Collier grew up in the Boston area. He was a baby-faced 26-year-old, friendly and outgoing. Metchik said he was also very serious about police work.

"He knew what he wanted to study and what he wanted to do, and he was very dedicated to the law enforcement profession," Metchik said.

He said Collier was something of a technophile, and he returned to Salem State to talk to students about the ways technology could aid police work. After college, Collier took a civilian job in the IT department in the city of Somerville, a Boston suburb.

"He was someone dedicated to his work, passionate, that had a passion for the job, full of life, extremely talented and smart," Somerville Mayor Joseph Curtatone told Boston member station WBUR on Friday.

Curtatone said he had hoped to hire Collier one day as a police officer. But in the meantime, Collier took a job on the campus police at MIT.

He had been at the school just 15 months when he died. Friday, the campus set up a Tumblr account where people could post reminiscences of him.

He was remembered as someone who was easily able to mix with students. Last year, he joined the MIT Outing Club and made a dangerous midwinter trek to Mount Washington in New Hampshire.

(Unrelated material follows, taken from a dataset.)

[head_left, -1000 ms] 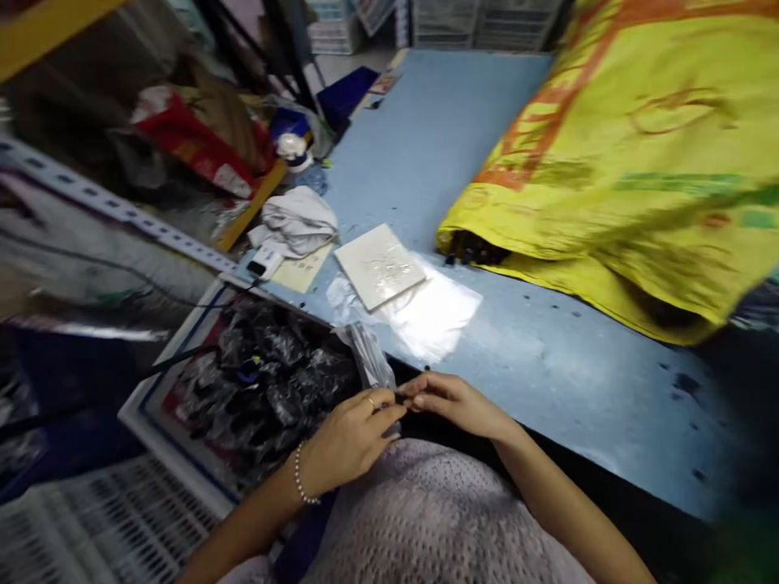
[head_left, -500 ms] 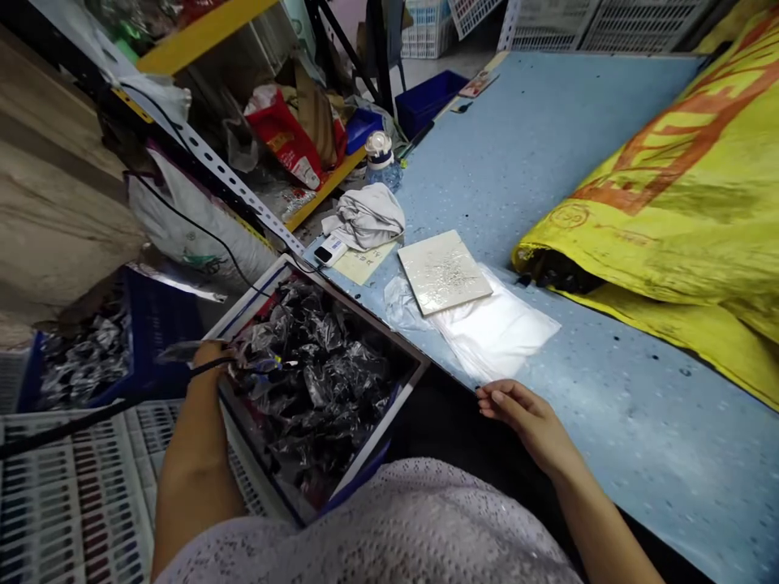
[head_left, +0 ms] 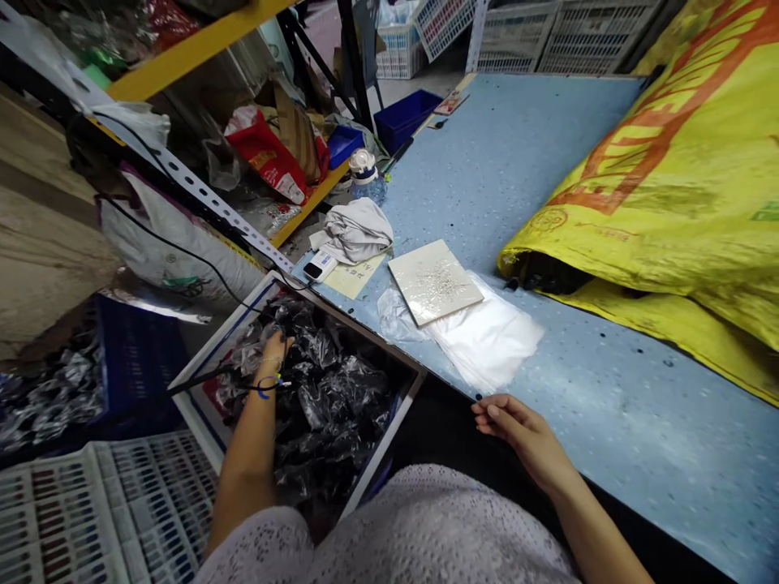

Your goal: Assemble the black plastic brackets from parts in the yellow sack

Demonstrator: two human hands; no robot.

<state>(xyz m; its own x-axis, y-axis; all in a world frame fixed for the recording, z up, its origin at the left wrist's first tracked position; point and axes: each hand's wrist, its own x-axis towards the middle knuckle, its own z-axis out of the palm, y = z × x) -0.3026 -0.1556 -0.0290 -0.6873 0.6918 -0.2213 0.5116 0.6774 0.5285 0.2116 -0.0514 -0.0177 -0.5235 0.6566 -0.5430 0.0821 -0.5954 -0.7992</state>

"[He] really just impressed me with how totally he embraced winter hiking," says Matthew Gilbertson, an officer in the club. "He wasn't afraid to really take the plunge and learn all the skills that you need to learn."

Gilbertson said the club hadn't had a police officer in recent memory, but Collier quickly assimilated into the group and became one of its more active members.

"With Sean, you just sort of forgot that he was a police officer. I mean, we all were definitely kind of proud to have him on the police force as an MIT Outing Club member," Gilbertson says.

He said Collier grew so enthusiastic about hiking that he talked about scaling much more challenging peaks in Alaska and Africa. That will no longer be possible. Collier's family issued a statement Friday:

"Our only solace is that Sean died bravely doing what he committed his life to, serving and protecting others."